Required work:
Among the entries below, one stretch runs from the line that contains "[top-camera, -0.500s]" through the line that contains "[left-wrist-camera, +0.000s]". Repeat that stretch exactly, ends included, and only that.
[Task material Boundary: Start]
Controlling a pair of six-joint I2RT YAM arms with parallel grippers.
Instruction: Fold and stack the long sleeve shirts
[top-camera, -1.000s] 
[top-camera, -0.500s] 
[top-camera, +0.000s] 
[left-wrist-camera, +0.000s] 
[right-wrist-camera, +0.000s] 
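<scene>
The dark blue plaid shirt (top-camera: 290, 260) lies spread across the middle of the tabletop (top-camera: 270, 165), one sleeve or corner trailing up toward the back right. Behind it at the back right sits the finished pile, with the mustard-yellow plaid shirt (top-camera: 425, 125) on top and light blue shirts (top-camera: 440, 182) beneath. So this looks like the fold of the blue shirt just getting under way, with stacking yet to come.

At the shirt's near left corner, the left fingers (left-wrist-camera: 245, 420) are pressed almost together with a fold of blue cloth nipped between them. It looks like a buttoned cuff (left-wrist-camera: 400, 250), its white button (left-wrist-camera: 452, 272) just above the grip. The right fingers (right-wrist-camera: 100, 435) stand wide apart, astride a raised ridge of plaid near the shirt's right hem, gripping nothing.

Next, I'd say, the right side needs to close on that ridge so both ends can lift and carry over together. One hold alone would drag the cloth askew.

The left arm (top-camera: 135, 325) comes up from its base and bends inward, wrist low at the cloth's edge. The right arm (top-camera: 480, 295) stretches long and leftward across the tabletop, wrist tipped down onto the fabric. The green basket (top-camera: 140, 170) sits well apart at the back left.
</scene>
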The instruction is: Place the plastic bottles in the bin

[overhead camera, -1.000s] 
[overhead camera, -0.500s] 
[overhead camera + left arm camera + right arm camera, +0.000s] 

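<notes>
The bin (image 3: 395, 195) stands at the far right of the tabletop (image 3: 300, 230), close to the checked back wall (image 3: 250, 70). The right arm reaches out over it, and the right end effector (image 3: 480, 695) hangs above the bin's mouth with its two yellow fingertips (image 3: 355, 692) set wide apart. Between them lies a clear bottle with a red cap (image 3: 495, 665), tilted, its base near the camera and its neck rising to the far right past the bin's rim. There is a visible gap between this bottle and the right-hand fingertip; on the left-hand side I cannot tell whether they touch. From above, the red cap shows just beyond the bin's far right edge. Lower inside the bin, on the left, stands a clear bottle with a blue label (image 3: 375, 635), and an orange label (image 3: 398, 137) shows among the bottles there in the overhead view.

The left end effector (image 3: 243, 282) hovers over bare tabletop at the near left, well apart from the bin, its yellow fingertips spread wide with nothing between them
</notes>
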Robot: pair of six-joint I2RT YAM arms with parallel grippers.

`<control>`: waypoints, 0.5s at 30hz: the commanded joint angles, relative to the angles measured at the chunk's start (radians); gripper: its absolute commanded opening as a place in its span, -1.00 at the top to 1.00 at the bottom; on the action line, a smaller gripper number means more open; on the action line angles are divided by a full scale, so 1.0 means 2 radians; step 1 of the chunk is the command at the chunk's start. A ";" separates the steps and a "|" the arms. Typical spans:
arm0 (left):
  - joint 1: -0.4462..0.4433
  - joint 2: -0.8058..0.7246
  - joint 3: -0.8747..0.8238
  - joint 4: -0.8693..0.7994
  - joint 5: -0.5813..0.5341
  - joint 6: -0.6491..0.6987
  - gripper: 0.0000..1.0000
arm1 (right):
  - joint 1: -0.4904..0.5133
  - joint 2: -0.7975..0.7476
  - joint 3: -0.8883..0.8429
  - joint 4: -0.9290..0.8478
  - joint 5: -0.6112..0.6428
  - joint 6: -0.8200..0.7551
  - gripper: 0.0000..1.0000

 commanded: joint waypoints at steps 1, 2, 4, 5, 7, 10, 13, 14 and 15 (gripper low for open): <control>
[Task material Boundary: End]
Written answer:
[top-camera, -0.500s] 
[top-camera, +0.000s] 
[left-wrist-camera, +0.000s] 

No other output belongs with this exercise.